### Your goal
Write every line of the material again exactly, with no pictures in the copy.

· · · · · · ·

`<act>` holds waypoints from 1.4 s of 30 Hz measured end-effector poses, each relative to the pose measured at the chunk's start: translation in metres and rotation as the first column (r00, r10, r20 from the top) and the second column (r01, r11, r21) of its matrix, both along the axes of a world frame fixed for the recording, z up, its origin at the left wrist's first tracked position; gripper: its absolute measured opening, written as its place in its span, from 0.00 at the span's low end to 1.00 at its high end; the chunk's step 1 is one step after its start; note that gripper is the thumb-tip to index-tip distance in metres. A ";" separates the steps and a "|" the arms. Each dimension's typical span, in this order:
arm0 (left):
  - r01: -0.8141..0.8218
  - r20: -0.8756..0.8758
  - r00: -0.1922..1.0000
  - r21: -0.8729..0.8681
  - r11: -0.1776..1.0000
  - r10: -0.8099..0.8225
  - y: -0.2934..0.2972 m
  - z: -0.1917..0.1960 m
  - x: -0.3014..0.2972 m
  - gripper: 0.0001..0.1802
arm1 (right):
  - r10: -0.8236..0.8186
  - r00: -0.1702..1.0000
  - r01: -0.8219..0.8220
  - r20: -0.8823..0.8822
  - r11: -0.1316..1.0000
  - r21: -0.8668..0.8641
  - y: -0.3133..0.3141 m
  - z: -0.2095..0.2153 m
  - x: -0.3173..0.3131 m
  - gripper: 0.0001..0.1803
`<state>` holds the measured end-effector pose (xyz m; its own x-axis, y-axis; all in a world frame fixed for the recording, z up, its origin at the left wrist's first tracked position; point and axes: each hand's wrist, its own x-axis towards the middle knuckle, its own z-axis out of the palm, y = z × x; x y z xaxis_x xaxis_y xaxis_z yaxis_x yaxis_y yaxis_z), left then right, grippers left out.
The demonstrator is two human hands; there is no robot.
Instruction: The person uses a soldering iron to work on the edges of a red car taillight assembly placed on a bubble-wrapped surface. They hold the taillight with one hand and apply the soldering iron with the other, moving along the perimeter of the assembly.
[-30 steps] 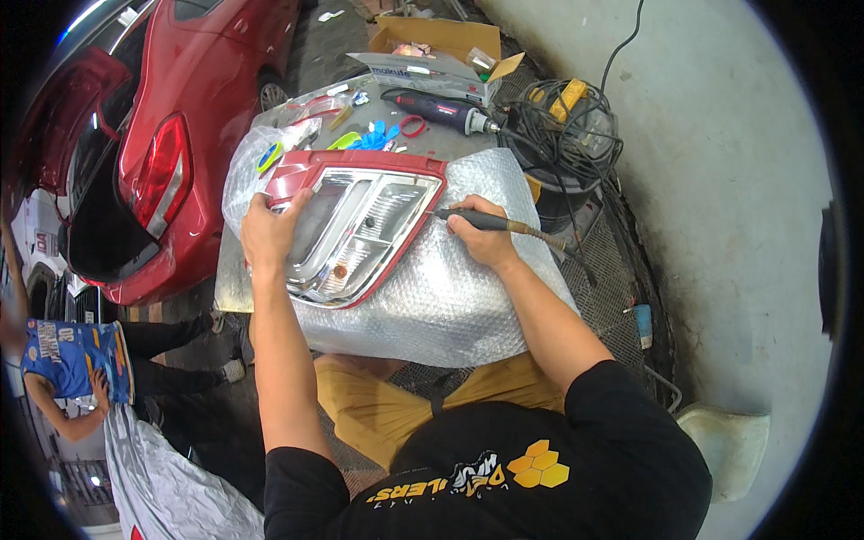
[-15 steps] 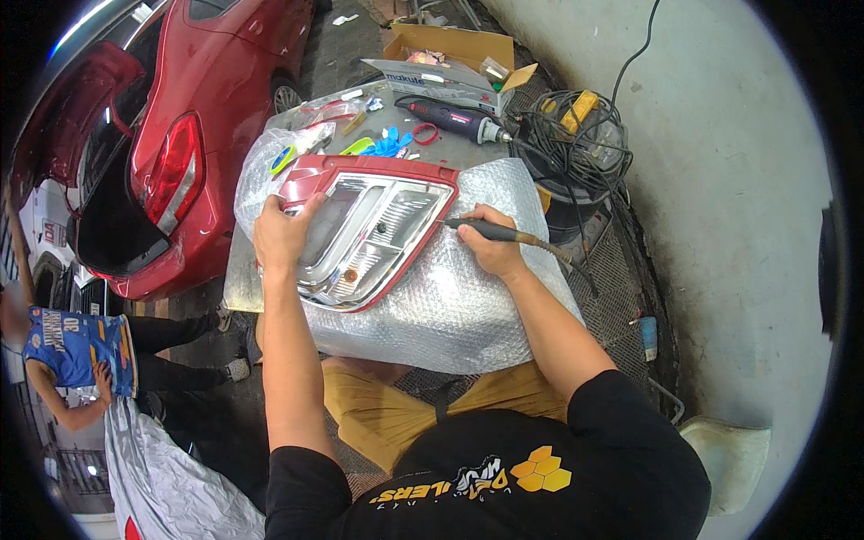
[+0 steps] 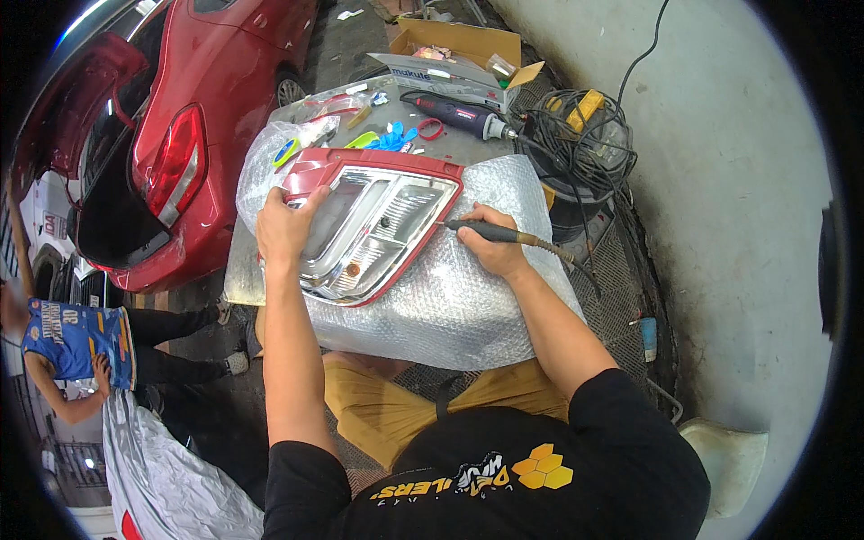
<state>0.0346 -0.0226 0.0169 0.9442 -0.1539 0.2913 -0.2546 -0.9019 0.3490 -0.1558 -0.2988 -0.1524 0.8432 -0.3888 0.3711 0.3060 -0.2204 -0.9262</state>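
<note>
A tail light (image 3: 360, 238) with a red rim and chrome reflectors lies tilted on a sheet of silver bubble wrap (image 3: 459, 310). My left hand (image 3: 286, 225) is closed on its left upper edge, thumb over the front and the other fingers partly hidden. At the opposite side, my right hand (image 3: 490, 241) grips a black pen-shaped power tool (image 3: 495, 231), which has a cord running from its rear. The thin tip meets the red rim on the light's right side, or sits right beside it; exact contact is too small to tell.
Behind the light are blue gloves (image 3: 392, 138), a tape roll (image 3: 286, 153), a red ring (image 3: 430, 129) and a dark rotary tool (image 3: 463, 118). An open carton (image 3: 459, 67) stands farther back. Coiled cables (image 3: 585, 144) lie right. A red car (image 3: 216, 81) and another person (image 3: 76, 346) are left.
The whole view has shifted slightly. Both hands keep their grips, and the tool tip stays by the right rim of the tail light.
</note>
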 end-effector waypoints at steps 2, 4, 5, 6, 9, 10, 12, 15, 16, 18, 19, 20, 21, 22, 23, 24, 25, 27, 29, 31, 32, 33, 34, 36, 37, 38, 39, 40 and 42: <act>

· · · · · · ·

### Written response
`<act>` holds waypoints from 1.4 s of 30 Hz measured end-effector poses, each relative to the pose measured at the chunk's start: translation in metres and rotation as the first column (r00, r10, r20 from the top) and the second column (r01, r11, r21) of its matrix, both along the axes of a world frame fixed for the recording, z up, its origin at the left wrist's first tracked position; gripper: its absolute measured opening, written as its place in its span, from 0.00 at the span's low end to 1.00 at its high end; the chunk's step 1 is one step after its start; note that gripper is the thumb-tip to index-tip distance in metres. A ";" separates the steps and a "|" the arms. Each dimension's typical span, in this order:
arm0 (left):
  - r01: -0.8141..0.8218
  - r20: -0.8756..0.8758
  - r00: -0.1922..1.0000
  - r21: -0.8729..0.8681
  - r11: -0.1776..1.0000
  - r10: -0.8099..0.8225
  - y: -0.2934..0.2972 m
  - z: -0.1917..0.1960 m
  - x: -0.3014..0.2972 m
  - gripper: 0.0001..0.1802
arm1 (right):
  - r10: -0.8236..0.8186
  - r00: -0.1702..1.0000
  - r01: -0.8219..0.8220
  - r20: -0.8823..0.8822
  - r11: -0.1316..1.0000
  - r21: -0.8668..0.8641
  - y: -0.3133..0.3141 m
  - z: -0.2095..0.2153 m
  - x: -0.3173..0.3131 m
  - gripper: 0.0001..0.1803
`<state>` holds the measured end-effector pose (xyz m; its own x-axis, y-axis; all in a world frame fixed for the recording, z up, its origin at the left wrist's first tracked position; point and axes: each hand's wrist, its own x-axis towards the middle knuckle, its own z-axis out of the palm, y = z × x; x y z xaxis_x xaxis_y xaxis_z yaxis_x yaxis_y yaxis_z), left then right, grippers left out.
The demonstrator is two human hands; there is no robot.
Instruction: The person uses a soldering iron to work on the edges of a red car taillight assembly placed on a bubble-wrapped surface. They hold the taillight with one hand and apply the soldering iron with the other, moving along the perimeter of the assembly.
[-30 steps] 
[-15 steps] 
[+0 steps] 
<state>0.0346 -0.0226 0.0169 0.9442 -0.1539 0.2913 -0.2546 -0.9019 0.3490 -0.1558 -0.2988 -0.1524 0.8432 -0.3888 0.3711 0.3060 -0.2204 -0.9262</state>
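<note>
A tail light (image 3: 360, 238) with a red rim and chrome reflectors lies tilted on a sheet of silver bubble wrap (image 3: 459, 310). My left hand (image 3: 286, 225) is closed on its left upper edge, thumb over the front and the other fingers partly hidden. At the opposite side, my right hand (image 3: 490, 241) grips a black pen-shaped power tool (image 3: 495, 231), which has a cord running from its rear. The thin tip meets the red rim on the light's right side, or sits right beside it; exact contact is too small to tell.
Behind the light are blue gloves (image 3: 392, 138), a tape roll (image 3: 286, 153), a red ring (image 3: 430, 129) and a dark rotary tool (image 3: 463, 118). An open carton (image 3: 459, 67) stands farther back. Coiled cables (image 3: 585, 144) lie right. A red car (image 3: 216, 81) and another person (image 3: 76, 346) are left.
The whole view has shifted slightly. Both hands keep their grips, and the tool tip stays by the right rim of the tail light.
</note>
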 end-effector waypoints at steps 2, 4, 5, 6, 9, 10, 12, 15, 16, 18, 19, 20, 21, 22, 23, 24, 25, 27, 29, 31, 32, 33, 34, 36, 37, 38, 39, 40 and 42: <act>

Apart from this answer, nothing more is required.